While English is the focus of an overwhelming majority of modern NLP research and development effort, Russian is comparatively well-resourced, especially when compared to most other Slavic languages. Multiple treebanks — texts that have already ben thoroughly annotated for their grammatical structure — are available for Russian.
There are multiple lemmatizes — which take word forms found in text and convert them to their dictionary form, which is particularly important for a language like Russian where words can occur in 15+ different forms depending on context. There are also tools for sentiment analysis (to evaluate how “positive” or “negative” a text is), and a corpus annotated for pronominal coreference (to connect pronouns with their associated names or nouns). In addition, there are many relevant word lists published in PDFs or as text on websites (e.g. lists of recent borrowings from English, or lists of diminutive name forms) that could be incorporated into an NLP pipeline, either simply as a list of words to search for in the text, or as a set of rules that could could also identify related forms (e.g. diminutives from foreign names or words). To see what, concretely, would be involved with converting one of these lists into a format that could be used in a pipeline, during the hackathon some of the participants worked on scraping, cleaning, and reformatting a list of Russian name diminutives, while other participants began work on gathering a corpus of texts that could be used as the basis for Russian genre classification using machine learning — showing an algorithm examples of texts from different genres, and then asking it to predict how a new text should be classified.

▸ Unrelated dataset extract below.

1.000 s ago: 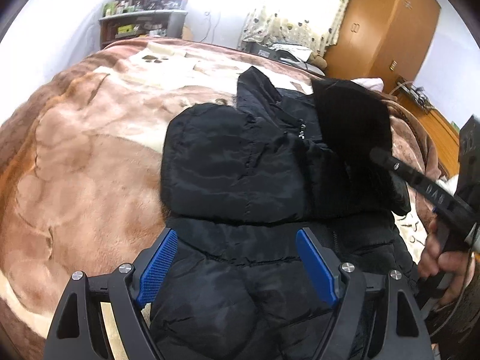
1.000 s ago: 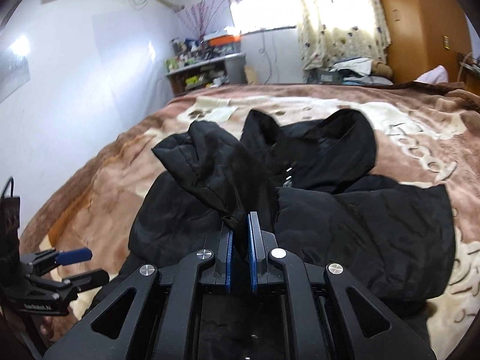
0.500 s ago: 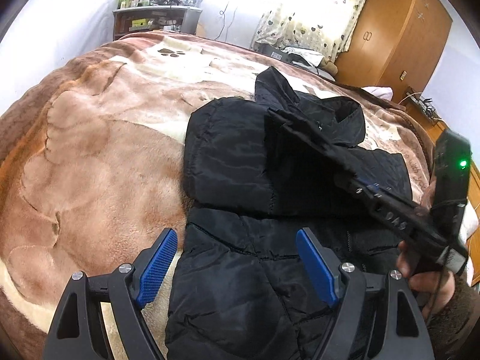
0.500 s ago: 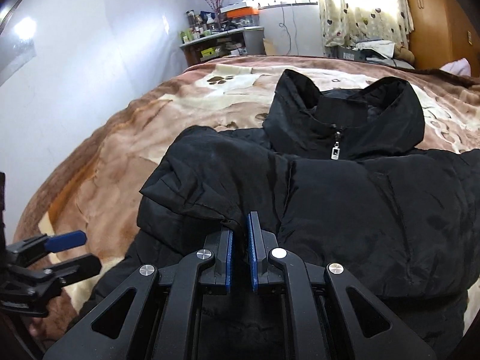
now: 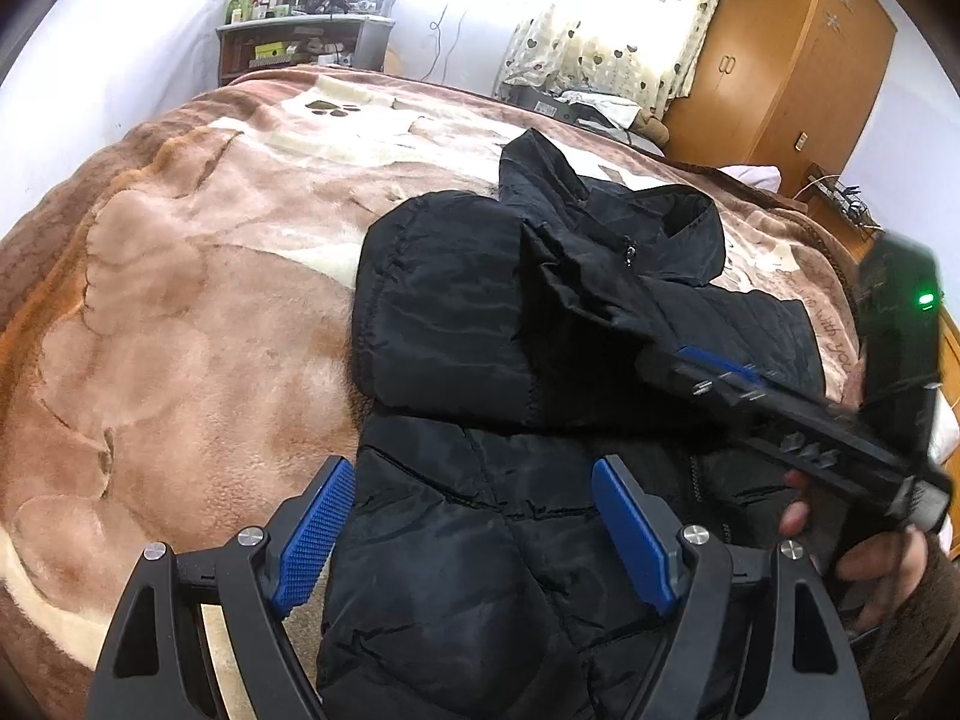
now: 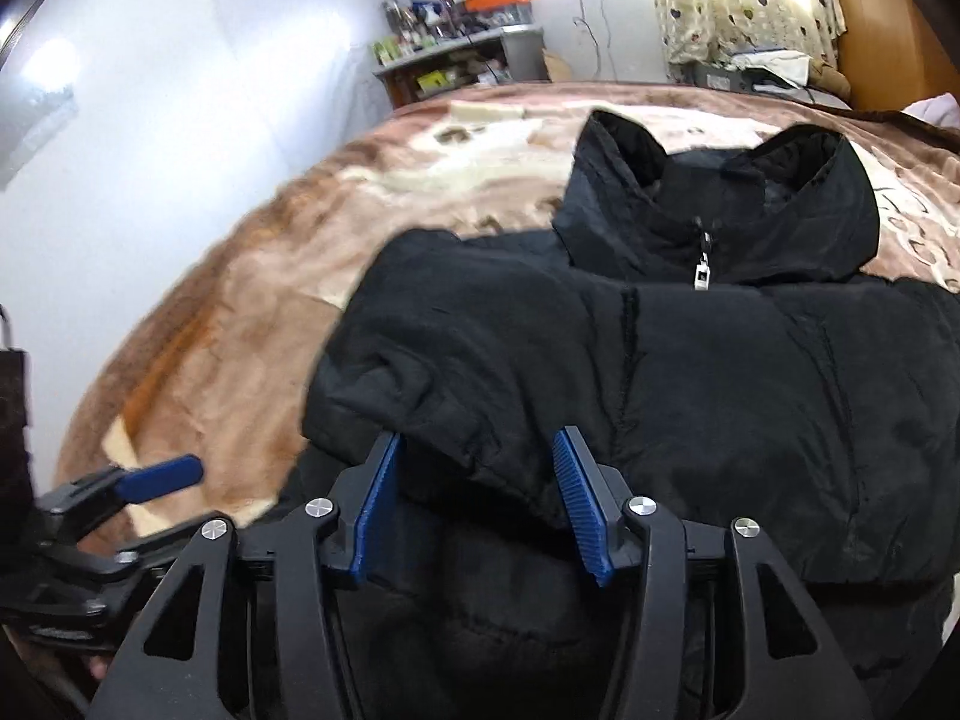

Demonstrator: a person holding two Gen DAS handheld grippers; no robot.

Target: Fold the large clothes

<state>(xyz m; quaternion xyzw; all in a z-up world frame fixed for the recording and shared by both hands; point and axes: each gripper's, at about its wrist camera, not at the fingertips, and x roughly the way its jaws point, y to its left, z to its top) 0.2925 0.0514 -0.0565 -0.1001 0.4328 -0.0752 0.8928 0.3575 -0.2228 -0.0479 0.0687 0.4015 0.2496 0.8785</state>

By the end of a day of discussion and hands-on work, the group reached the conclusion that — while they would be able to use existing tools like MyStem for part-of-speech tagging — the most effective way to get the data they need to implement some of the features that hold the most promise for addressing interesting disciplinary questions will be to annotate texts manually, and use those annotations as training data. David Bamman’s experience building the LitBank annotated literary data set was especially useful for helping the group imagine how to go about doing this, and enlisting colleagues to contribute to the text annotation work.
Between now and the end of the academic year, the Russian NLP Research Unit hopes to follow up on the hackathon by working towards a hand-annotated corpus that can be used as the basis for training a model for replicating the same kind of annotations on new texts. While replicating BookNLP for Russian with expanded functionality of interest to Russian literary scholars may not be feasible by the end of this year, the work that the Russian NLP Research Unit has done over the past year will be published online for scholars to consult and build upon.